(PROBLEM STATEMENT) Reproduce the lines below exactly. Skip images.

(DATA)
++++++++
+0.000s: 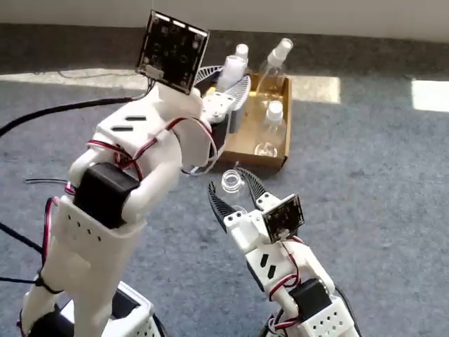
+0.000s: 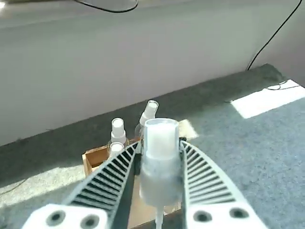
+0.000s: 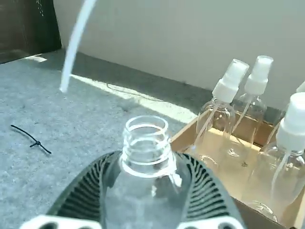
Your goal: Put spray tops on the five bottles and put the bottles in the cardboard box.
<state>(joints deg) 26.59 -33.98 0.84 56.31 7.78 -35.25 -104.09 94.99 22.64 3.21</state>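
The open bottle (image 3: 145, 162) is thin clear plastic: light, slick and easily squashed. My right jaws are closed on its shoulder, just under the threaded neck, and I judge that a firm but gentle hold suits it. It sits upright just outside the cardboard box (image 1: 277, 160), on the side nearest my arms. My left jaws grip the spray top (image 2: 160, 143) by its collar, above the box's edge. Its dip tube looks thin and bendy. Capped bottles (image 1: 272, 119) stand in the box.
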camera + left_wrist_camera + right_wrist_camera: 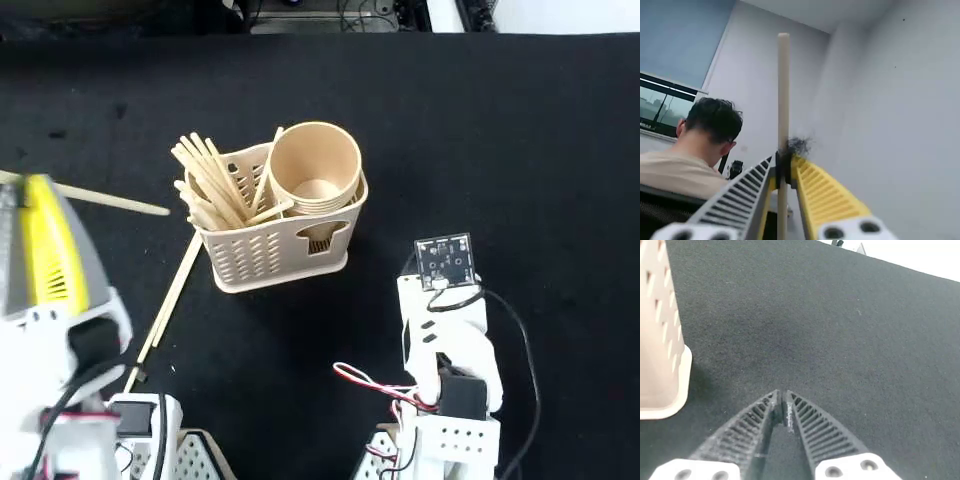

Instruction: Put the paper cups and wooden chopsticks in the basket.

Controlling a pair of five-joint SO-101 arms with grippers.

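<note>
The left pincer [784, 163] is clamped tight on a wooden chopstick [783, 90]. Its grey and yellow fingers press on the stick from either side. In the left wrist view the stick runs straight out past the fingertips, and the pincer is tipped up away from the table. From the high view this arm is at the left edge, raised. The held chopstick lies crosswise, its free end pointing toward the basket [275, 255] and stopping short of it.

The right pincer [783, 401] is closed with nothing between its fingers, the tips meeting. It points down at the black table [500, 130], with a corner of the basket off to one side. From above, this arm sits at the lower right, to the right of the basket and apart from it.

The basket stands upright near the middle of the table. In its right part is a nested stack of paper cups [315, 165], mouths up. In its left part a bundle of chopsticks [210, 180] leans out over the rim. One loose chopstick [170, 300] lies flat on the table left of the basket, slanting, with its far end right at the basket's left wall.
</note>
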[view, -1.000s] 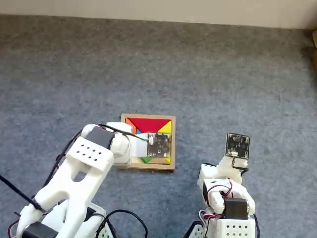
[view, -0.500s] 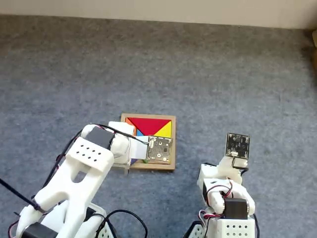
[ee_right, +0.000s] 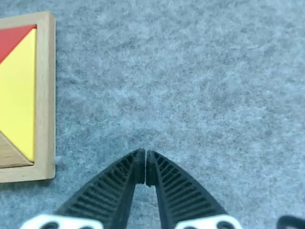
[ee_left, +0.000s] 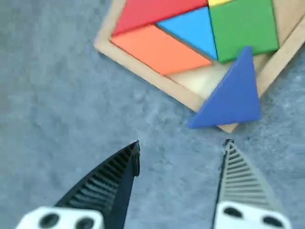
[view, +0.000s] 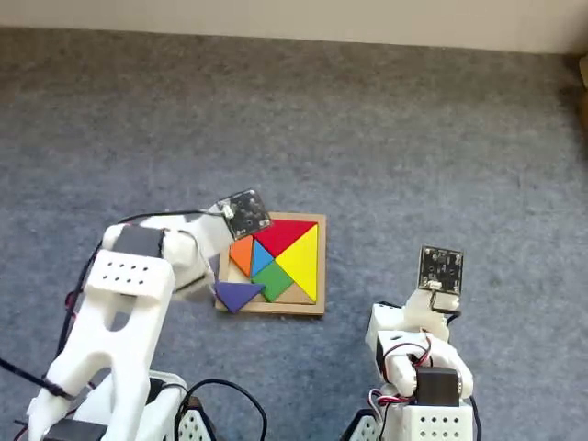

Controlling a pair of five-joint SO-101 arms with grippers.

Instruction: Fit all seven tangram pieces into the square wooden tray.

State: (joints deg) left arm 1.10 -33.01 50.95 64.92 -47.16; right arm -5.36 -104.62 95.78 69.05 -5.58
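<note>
The square wooden tray (view: 320, 266) holds red (view: 283, 233), yellow (view: 303, 262), orange (view: 242, 254), blue (view: 261, 256) and green (view: 273, 279) pieces and a brown triangle (view: 295, 293). A blue-violet triangle (view: 238, 295) lies across the tray's front-left corner, half on the rim and half on the carpet. In the left wrist view this triangle (ee_left: 232, 97) covers part of a bare slot (ee_left: 198, 80). My left gripper (ee_left: 182, 144) is open and empty, just short of it above the carpet. Off the tray's right side, my right gripper (ee_right: 145, 156) is shut and empty.
Grey carpet (view: 413, 138) covers the whole table around the tray. In the right wrist view the tray's rim (ee_right: 45, 95) stands a good way from the shut fingers. The right arm's base (view: 418, 367) sits at the front right.
My left arm has pulled back to the left from above the tray and uncovered the pieces. The blue-violet triangle now lies free on the tray's corner. The right arm has not moved.
</note>
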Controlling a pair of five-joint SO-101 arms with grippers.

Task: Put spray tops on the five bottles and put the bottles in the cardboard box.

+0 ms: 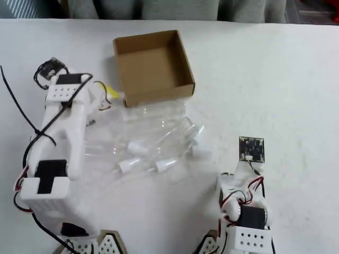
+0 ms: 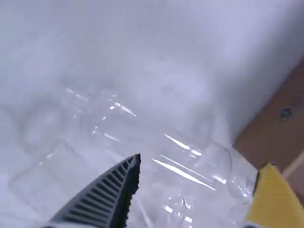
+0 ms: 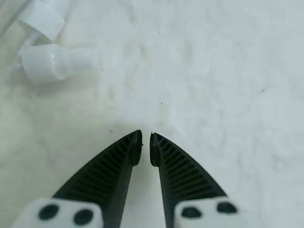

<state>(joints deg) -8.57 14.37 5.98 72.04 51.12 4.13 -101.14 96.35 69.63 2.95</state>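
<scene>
Right gripper [image 3: 145, 142], the item farthest from the cardboard box [image 1: 159, 94] on its near side: jaws almost together with nothing between them, over bare table [image 1: 296, 79]. One white spray top [image 3: 45, 61] lies just ahead of it.

Between that arm and the box, clear bottles [image 1: 164, 138] lie on their sides in a loose heap with white spray tops [image 1: 136, 147] among them. Whether any top is seated cannot be told.

Left gripper [image 2: 199, 178], just beside the box's near left corner: jaws wide, holding nothing, poised above the bottles nearest the box.

Box: upright, open, no bottle inside.

Judgement: the task is at its outset, at the capping stage. The next move calls for closing squarely on one bottle body, as round clear plastic will likely roll, while the right arm fetches a top.
</scene>
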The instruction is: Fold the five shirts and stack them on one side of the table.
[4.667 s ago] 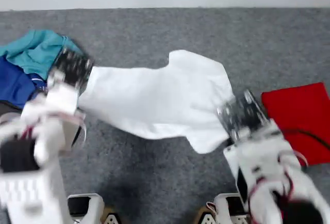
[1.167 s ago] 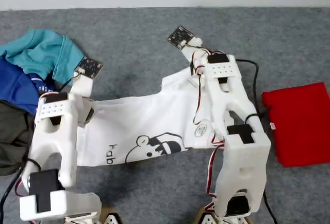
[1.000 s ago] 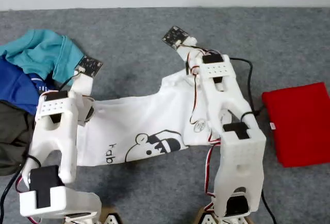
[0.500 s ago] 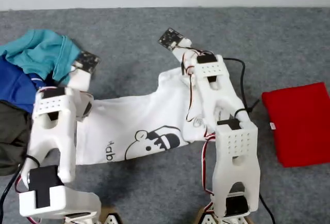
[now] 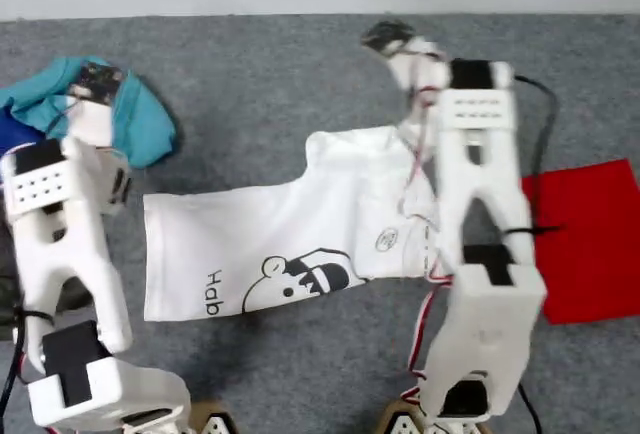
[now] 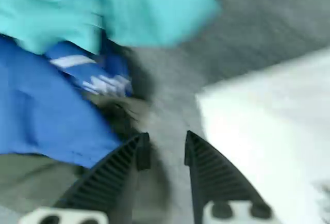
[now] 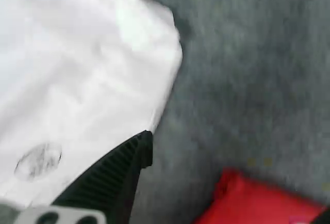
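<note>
Three unfolded shirts lie heaped to the left of the white shirt (image 5: pixel 280 224): a teal shirt (image 5: pixel 150 129), a blue shirt (image 6: pixel 36 110) and a dark shirt (image 6: pixel 31 182). Your left hand (image 6: pixel 163 142) hangs over bare tabletop (image 5: pixel 250 64) between that heap and the white shirt's hem edge, its fingers slightly parted and holding nothing.

The white shirt lies spread out, print up, with its hem toward the heap and one sleeve sticking out on its far side. Its collar end is partly hidden under your right arm. Your right hand (image 5: pixel 393 39) sits just beyond the shirt's far edge at that end, released, with no cloth in it. To the right of the white shirt, near it but apart, lies the red shirt (image 5: pixel 590 244). It is already folded and looks like the start of the stack.

You appear to be between spreading and the first fold. Take the white shirt's far edge with both hands at once, the left near the hem corner and the right at the shoulder. Pinch only that edge, and tuck the loose sleeve inward first. Carry both corners across together so the crease runs straight through the print and nothing bunches. Keep your left hand away from the heap, since a snagged blue shirt would drag along. Release only when the edges line up.
</note>
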Available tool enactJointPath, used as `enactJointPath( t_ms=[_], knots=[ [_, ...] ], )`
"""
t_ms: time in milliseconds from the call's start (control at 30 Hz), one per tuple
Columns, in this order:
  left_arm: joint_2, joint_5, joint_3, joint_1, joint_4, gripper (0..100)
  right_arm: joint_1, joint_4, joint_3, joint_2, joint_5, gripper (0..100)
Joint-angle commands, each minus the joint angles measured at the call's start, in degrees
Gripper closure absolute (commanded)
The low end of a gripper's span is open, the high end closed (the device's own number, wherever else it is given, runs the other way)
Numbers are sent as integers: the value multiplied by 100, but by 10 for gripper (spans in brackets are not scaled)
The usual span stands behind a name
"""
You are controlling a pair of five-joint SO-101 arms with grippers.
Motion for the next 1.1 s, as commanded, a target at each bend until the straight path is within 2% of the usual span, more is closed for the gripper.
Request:
enactJointPath(
  t_ms=[0, 100, 333, 467, 567, 667, 767, 800, 833, 967, 1067],
  knots=[
    [-18, 62, -13, 712, 844, 886, 321, 1253, -202, -541, -396, 474],
    [-18, 79, 382, 949, 484, 901, 444, 1262, 369, -602, -703, 474],
    [-18, 79, 1473, 949, -431, 905, 75, 1147, 1820, -752, -765, 474],
    [-18, 79, 1851, 949, -958, 906, 13, 1200, 2242, -1358, -774, 474],
    [-26, 62, 1921, 949, -1029, 906, 40, 1244, 2576, -2176, -897, 474],
    [-44, 62, 1903, 967, -932, 906, 4, 1279, 2954, -3073, -299, 474],
    [-88, 62, 1895, 976, -923, 906, 31, 1226, 3710, -3723, 1002, 474],
    [-88, 70, 1895, 967, -914, 906, 4, 1244, 3974, -3864, 1213, 474],
    [-88, 70, 1895, 967, -853, 906, -84, 1253, 4246, -3978, 1011, 475],
    [-88, 79, 1824, 976, -466, 906, -286, 804, 5530, -4347, -1530, 474],
    [-88, 105, 1648, 976, -273, 906, -66, -101, 6163, -4479, -2435, 476]
  ],
)
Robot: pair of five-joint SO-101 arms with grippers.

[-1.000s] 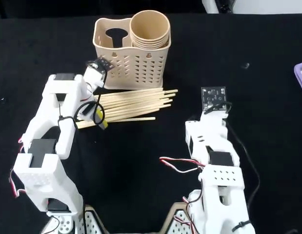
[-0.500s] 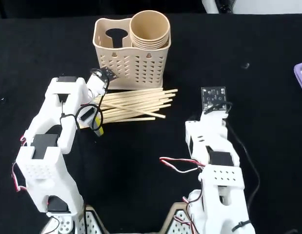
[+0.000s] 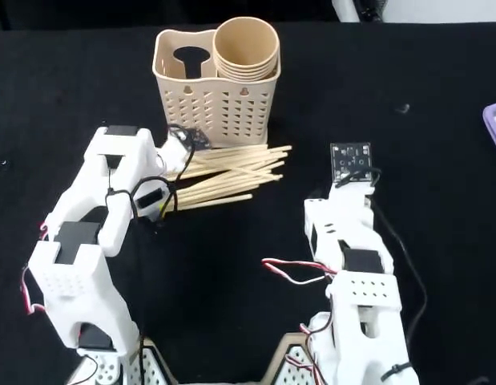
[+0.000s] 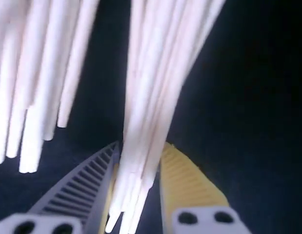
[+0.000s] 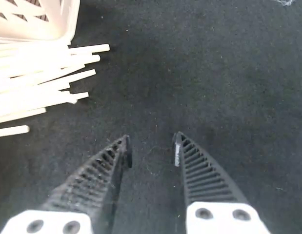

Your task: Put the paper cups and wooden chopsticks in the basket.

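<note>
Wooden chopsticks (image 4: 151,92) in tight, narrow grip of left hand (image 4: 141,146).

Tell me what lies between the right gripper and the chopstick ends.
Just bare black table, seen in the right wrist view; nothing sits between the open right gripper and the wooden chopsticks.

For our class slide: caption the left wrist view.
Left hand gripping a bundle of wooden chopsticks on the black table.
</note>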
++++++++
(ANSWER SECTION)
+0.000s: 
+0.000s: 
+0.000s: 
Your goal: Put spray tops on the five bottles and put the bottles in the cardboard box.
<state>(joints deg) 26.59 -33.98 0.84 56.31 7.78 -35.25 -104.09 94.99 22.64 3.21</state>
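The open bottle (image 3: 145, 162) is thin clear plastic: light, slick and easily squashed. My right jaws are closed on its shoulder, just under the threaded neck, and I judge that a firm but gentle hold suits it. It sits upright just outside the cardboard box (image 1: 277, 160), on the side nearest my arms. My left jaws grip the spray top (image 2: 160, 143) by its collar, above the box's edge. Its dip tube looks thin and bendy. Capped bottles (image 1: 272, 119) stand in the box.
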camera + left_wrist_camera + right_wrist_camera: 

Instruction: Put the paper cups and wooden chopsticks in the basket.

Controlling a pair of five-joint SO-101 arms with grippers.

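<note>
The left pincer [784, 163] is clamped tight on a wooden chopstick [783, 90]. Its grey and yellow fingers press on the stick from either side. In the left wrist view the stick runs straight out past the fingertips, and the pincer is tipped up away from the table. From the high view this arm is at the left edge, raised. The held chopstick lies crosswise, its free end pointing toward the basket [275, 255] and stopping short of it.

The right pincer [783, 401] is closed with nothing between its fingers, the tips meeting. It points down at the black table [500, 130], with a corner of the basket off to one side. From above, this arm sits at the lower right, to the right of the basket and apart from it.

The basket stands upright near the middle of the table. In its right part is a nested stack of paper cups [315, 165], mouths up. In its left part a bundle of chopsticks [210, 180] leans out over the rim. One loose chopstick [170, 300] lies flat on the table left of the basket, slanting, with its far end right at the basket's left wall.
</note>
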[view, -1.000s] 
[view, -0.500s] 
[ee_right, +0.000s] 
[ee_left, +0.000s] 
[view, +0.000s] 

Controlling a pair of five-joint SO-101 arms with grippers.

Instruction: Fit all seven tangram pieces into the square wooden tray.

State: (joints deg) left arm 1.10 -33.01 50.95 64.92 -47.16; right arm -5.36 -104.62 95.78 69.05 -5.58
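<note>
The square wooden tray (view: 320, 266) holds red (view: 283, 233), yellow (view: 303, 262), orange (view: 242, 254), blue (view: 261, 256) and green (view: 273, 279) pieces and a brown triangle (view: 295, 293). A blue-violet triangle (view: 238, 295) lies across the tray's front-left corner, half on the rim and half on the carpet. In the left wrist view this triangle (ee_left: 232, 97) covers part of a bare slot (ee_left: 198, 80). My left gripper (ee_left: 182, 144) is open and empty, just short of it above the carpet. Off the tray's right side, my right gripper (ee_right: 145, 156) is shut and empty.
Grey carpet (view: 413, 138) covers the whole table around the tray. In the right wrist view the tray's rim (ee_right: 45, 95) stands a good way from the shut fingers. The right arm's base (view: 418, 367) sits at the front right.
My left arm has pulled back to the left from above the tray and uncovered the pieces. The blue-violet triangle now lies free on the tray's corner. The right arm has not moved.
</note>
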Controlling a pair of five-joint SO-101 arms with grippers.

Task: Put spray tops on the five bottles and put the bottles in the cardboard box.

+0 ms: 
+0 ms: 
+0 ms: 

<state>(joints deg) -8.57 14.37 5.98 72.04 51.12 4.13 -101.14 96.35 69.63 2.95</state>
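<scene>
Right gripper [image 3: 145, 142], the item farthest from the cardboard box [image 1: 159, 94] on its near side: jaws almost together with nothing between them, over bare table [image 1: 296, 79]. One white spray top [image 3: 45, 61] lies just ahead of it.

Between that arm and the box, clear bottles [image 1: 164, 138] lie on their sides in a loose heap with white spray tops [image 1: 136, 147] among them. Whether any top is seated cannot be told.

Left gripper [image 2: 199, 178], just beside the box's near left corner: jaws wide, holding nothing, poised above the bottles nearest the box.

Box: upright, open, no bottle inside.

Judgement: the task is at its outset, at the capping stage. The next move calls for closing squarely on one bottle body, as round clear plastic will likely roll, while the right arm fetches a top.
</scene>
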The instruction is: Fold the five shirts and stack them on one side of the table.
[4.667 s ago] 
[1.167 s ago] 
[1.000 s ago] 
[0.500 s ago] 
[now] 
[now] 
[now] 
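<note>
Three unfolded shirts lie heaped to the left of the white shirt (image 5: pixel 280 224): a teal shirt (image 5: pixel 150 129), a blue shirt (image 6: pixel 36 110) and a dark shirt (image 6: pixel 31 182). Your left hand (image 6: pixel 163 142) hangs over bare tabletop (image 5: pixel 250 64) between that heap and the white shirt's hem edge, its fingers slightly parted and holding nothing.

The white shirt lies spread out, print up, with its hem toward the heap and one sleeve sticking out on its far side. Its collar end is partly hidden under your right arm. Your right hand (image 5: pixel 393 39) sits just beyond the shirt's far edge at that end, released, with no cloth in it. To the right of the white shirt, near it but apart, lies the red shirt (image 5: pixel 590 244). It is already folded and looks like the start of the stack.

You appear to be between spreading and the first fold. Take the white shirt's far edge with both hands at once, the left near the hem corner and the right at the shoulder. Pinch only that edge, and tuck the loose sleeve inward first. Carry both corners across together so the crease runs straight through the print and nothing bunches. Keep your left hand away from the heap, since a snagged blue shirt would drag along. Release only when the edges line up.
</note>
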Available tool enactJointPath, used as `enactJointPath( t_ms=[_], knots=[ [_, ...] ], )`
"""
t_ms: time in milliseconds from the call's start (control at 30 Hz), one per tuple
Columns, in this order:
  left_arm: joint_2, joint_5, joint_3, joint_1, joint_4, gripper (0..100)
  right_arm: joint_1, joint_4, joint_3, joint_2, joint_5, gripper (0..100)
Joint-angle commands, each minus the joint angles measured at the call's start, in degrees
Gripper closure absolute (commanded)
The low end of a gripper's span is open, the high end closed (the device's own number, wherever else it is given, runs the other way)
Numbers are sent as integers: the value multiplied by 100, but by 10 for gripper (spans in brackets are not scaled)
The usual span stands behind a name
"""
You are controlling a pair of five-joint SO-101 arms with grippers.
Motion for the next 1.1 s, as commanded, a target at each bend until the straight path is within 2% of the usual span, more is closed for the gripper.
Request:
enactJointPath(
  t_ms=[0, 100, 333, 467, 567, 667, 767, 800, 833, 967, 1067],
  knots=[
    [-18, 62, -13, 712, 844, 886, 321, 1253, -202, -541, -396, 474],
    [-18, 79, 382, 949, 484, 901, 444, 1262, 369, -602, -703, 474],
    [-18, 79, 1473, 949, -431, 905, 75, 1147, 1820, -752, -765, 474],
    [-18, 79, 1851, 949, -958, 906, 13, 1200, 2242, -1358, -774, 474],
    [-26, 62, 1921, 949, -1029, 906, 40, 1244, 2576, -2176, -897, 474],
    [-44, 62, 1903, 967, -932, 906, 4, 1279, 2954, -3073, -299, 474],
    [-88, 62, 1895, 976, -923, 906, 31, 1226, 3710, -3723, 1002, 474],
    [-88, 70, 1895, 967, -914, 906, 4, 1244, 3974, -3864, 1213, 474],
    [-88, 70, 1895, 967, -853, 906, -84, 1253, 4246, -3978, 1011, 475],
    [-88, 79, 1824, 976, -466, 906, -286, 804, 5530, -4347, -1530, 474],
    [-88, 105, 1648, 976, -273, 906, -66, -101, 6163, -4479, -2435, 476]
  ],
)
Robot: pair of five-joint SO-101 arms with grippers.

[-1.000s] 
[-0.500s] 
[+0.000s] 
[+0.000s] 
[+0.000s] 

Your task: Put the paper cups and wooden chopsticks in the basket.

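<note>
Wooden chopsticks (image 4: 151,92) in tight, narrow grip of left hand (image 4: 141,146).

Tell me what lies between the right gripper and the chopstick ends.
Just bare black table, seen in the right wrist view; nothing sits between the open right gripper and the wooden chopsticks.

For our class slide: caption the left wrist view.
Left hand gripping a bundle of wooden chopsticks on the black table.
</note>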

No further output remains.